There’s a single streak of green lodge pole pines on the hillside opposite the house, the only sign of life left in this burned-out gulch, and I’m going over the scenarios of why those trees would still be alive when a truck goes by, slow and cautious. The white and red and yellow F-150 stops at the corner and three men get out wearing charred black protective gear with streaks of the original yellow barely showing through. They stand there and answer questions from the nonstop barrage of cars containing the tragically curious people who’ve been driving up and down our road to look at all the damage and quietly establish their good fortune in hushed tones that it wasn’t them who lost homes and fences and ways of life.
A scene runs across my eyes of the Rockaways in New York the year before where there are cars overturned and buildings ripped from their foundations by a bitch named Sandy and I’m there taking a few photographs. And now I’m here standing in my own destruction and never again will I be a witness to someone else’s loss like this unless I’m there to help.
I approach the three firefighters and ask them about the trees and they tell me that when the DC-10 dropped fire-retardant on the houses some of the trees were hit too and stayed protected from the burn. I point to my house and ask if they were one of the crews here and they look at each other and say yes and the words don’t come right away and I don’t know how to thank them, because a word or handshake doesn’t seem like enough.
So I leave Stella with them and run up to the house and find the last few copies of a book I’ve written with letters and songs about beauty rising from the ashes and write thank you on the inside flaps and give them to these men as some small symbol of gratitude. But that still doesn’t seem like enough.

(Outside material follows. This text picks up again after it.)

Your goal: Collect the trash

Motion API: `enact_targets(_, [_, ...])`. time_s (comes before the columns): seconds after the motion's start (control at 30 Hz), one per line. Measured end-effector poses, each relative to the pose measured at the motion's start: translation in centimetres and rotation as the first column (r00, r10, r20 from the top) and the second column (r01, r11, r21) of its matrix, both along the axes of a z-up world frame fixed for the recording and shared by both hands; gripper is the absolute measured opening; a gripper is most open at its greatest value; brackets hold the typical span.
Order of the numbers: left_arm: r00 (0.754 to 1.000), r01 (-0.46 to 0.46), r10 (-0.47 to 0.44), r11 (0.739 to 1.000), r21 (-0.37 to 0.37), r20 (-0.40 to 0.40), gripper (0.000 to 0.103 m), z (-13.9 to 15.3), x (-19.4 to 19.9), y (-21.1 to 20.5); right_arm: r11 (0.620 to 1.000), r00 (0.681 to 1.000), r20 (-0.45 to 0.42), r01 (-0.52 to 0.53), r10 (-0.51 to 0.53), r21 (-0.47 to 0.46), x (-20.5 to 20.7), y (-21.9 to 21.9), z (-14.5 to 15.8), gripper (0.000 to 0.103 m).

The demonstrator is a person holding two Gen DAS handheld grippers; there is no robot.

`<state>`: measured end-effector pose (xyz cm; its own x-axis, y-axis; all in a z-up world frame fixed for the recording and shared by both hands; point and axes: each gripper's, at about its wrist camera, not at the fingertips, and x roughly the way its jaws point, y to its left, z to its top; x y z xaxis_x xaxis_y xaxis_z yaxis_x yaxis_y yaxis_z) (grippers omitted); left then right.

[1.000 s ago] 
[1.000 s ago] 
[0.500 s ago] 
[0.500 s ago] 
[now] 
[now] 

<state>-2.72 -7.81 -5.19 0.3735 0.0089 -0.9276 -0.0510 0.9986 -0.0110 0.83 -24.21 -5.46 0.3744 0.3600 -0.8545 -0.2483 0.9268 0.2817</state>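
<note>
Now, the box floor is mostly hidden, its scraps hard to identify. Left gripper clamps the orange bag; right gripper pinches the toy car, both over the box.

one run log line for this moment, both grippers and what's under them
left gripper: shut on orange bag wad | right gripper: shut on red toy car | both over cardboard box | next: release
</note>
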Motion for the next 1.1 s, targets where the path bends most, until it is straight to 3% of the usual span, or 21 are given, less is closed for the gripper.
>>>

Walking back up the road I can see them against the deep blue sky backdrop as shadows standing on the ridgeline of the roof, defending the house with garden hoses. And this is what these men are. They are defenders, the same as the men and women who defend this country and this town and this street, defenders of a way of life, and this is why my gratitude runs so deep, this same gratitude I feel when I watch the national anthem before a football game in the confines of my living room where no one can see the thankful wet eyes.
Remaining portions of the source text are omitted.